Sull’altare principale veniva allestito un sipario ed a mezzanotte in punto si apriva, scoprendo la statua del Risorto, tra nuvole d’incenso, suono di campane, ripieni d’organo per il canto del Gloria in Excelsis ed un fragoroso applauso dell’assemblea dei fedeli. In qualche chiesa, invece, si usava collocare la statua su un piano che veniva sollevato con delle leve, portando in alto l’immagine del Cristo con la banderuola, fino all’altezza dell’altare, accompagnando l’azione scenica con rudimentali luci psichedeliche. Penso che in San Michele, a Carotto, questa funzione sia stata conservata almeno fino alla metà degli anni Cinquanta, perché ne ho un ricordo molto vago.

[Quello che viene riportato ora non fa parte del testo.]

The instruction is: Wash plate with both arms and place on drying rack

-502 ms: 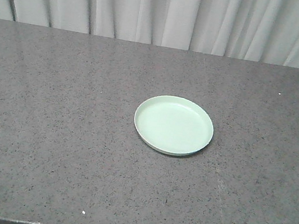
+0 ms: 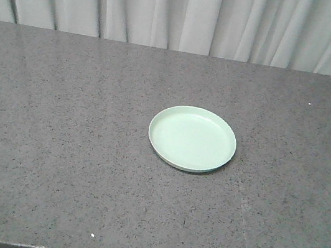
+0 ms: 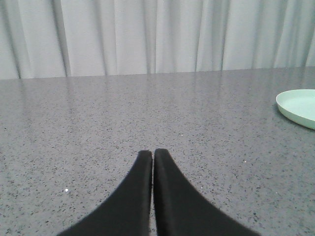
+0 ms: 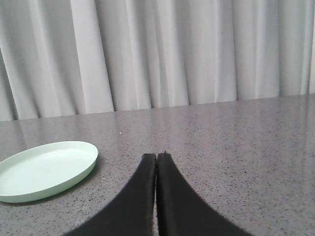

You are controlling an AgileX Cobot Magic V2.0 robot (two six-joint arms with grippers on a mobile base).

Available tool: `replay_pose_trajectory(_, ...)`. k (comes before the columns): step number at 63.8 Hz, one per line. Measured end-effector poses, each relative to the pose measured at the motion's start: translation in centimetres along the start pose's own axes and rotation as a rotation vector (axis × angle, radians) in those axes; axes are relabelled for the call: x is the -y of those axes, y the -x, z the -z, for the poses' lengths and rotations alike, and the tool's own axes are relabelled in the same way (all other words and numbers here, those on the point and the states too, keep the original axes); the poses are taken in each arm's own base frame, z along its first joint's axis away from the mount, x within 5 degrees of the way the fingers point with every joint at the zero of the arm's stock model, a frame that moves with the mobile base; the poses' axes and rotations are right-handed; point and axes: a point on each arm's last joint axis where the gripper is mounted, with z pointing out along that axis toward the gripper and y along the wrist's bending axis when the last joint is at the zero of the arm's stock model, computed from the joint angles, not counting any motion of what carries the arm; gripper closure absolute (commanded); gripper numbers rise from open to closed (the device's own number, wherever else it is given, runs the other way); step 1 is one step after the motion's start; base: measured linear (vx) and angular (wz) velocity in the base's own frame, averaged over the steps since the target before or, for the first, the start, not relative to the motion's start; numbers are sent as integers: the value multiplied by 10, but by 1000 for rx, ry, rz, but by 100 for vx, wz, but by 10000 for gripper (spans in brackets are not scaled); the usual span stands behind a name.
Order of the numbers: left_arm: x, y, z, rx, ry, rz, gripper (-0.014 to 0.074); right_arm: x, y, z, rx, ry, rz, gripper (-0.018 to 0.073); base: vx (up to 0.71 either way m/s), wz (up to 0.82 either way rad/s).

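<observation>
Resting on desk: the plate, pale mint green, round, with a low upright rim, lies flat and face up on the desk, a little right of the middle in the front view.
Plate contact: only the desk touches it. A thin shadow runs under its near edge.
Desk: dark grey speckled stone with a faint sheen toward the back. It spans the full width of the front view, and its front edge shows along the bottom.
Backdrop: a pale grey curtain hangs in vertical folds just behind the desk's far edge.
Left end effector: clenched, with black jaws pressed together tip to tip and only a hairline seam between them. It sits low over the desk, pointing toward the curtain. The plate is well apart to its right, cut off by the right edge of the left wrist view.
Right end effector: clenched likewise, with jaws meeting along their length, low over the desk and facing the curtain. The plate lies near on its left and is not touching it.
Small marks: a white speck lies on the desk near the front edge.
</observation>
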Motion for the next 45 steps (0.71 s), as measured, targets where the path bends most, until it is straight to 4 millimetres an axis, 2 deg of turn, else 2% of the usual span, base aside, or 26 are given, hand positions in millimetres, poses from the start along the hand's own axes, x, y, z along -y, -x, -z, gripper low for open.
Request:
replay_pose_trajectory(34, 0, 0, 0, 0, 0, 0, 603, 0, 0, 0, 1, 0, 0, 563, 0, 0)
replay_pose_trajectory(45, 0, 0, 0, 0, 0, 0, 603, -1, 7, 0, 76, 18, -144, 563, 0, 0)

Questa modalità plastica e visiva del trionfo di Cristo sulla morte era molto apprezzata dalle persone semplici di una volta, alle quali era difficile parlare di resurrezione e solo attraverso un’azione fortemente teatrale, si riusciva a destare in ciascuno una partecipazione attenta e commossa. La scena entrò a tal punto nell’immaginario collettivo che il popolino cominciò ad usare l’espressione “Ha fatto gloria” in riferimento a qualcuno che, avendo perso in modo del tutto accidentale un vestito, un indumento, il costume da bagno, avesse mostrato in pubblico, senza volerlo, ma in modo chiaro e plateale, le proprie grazie!

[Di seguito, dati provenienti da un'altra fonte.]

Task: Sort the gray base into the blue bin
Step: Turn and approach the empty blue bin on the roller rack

Forse sarebbe stato bello conservare questa antica usanza, come avviene a Sulmona e certamente in tante altre parti d’Italia, come momento culminante e di chiusura di una Settimana Santa che in penisola sorrentina vive di gestualità, simbologia e teatralità. Oggi, invece, la parte da leone del tempo pasquale la fa il Venerdì Santo, mentre la Risurrezione di Cristo che è il cardine del nostro credo, si festeggia solo nella Veglia pasquale. Questa è una cerimonia lunga ed impegnativa, con le letture, l’accensione del fuoco ecc. un po’ dura per l’ora notturna, oppure la festa culmina solo nella ricchezza delle tavole imbandite. Per tanti, per troppi di noi, la Pasqua si conclude la sera del Venerdì Santo, quando si ritira l’ultima processione degli incappucciati, fermandosi al dolore per la morte, senza andare oltre. È difficile immaginare un Uomo che risorge dal sepolcro? Allora, se serve, ripristiniamo l’antica scenografia, il vecchio sipario ecc. In un tempo di morte come il nostro è necessario pensare alla Risurrezione che Cristo ci ha donato pagandola col Suo Sangue. Che dopo il Miserere ci sia il canto dell’Alleluja!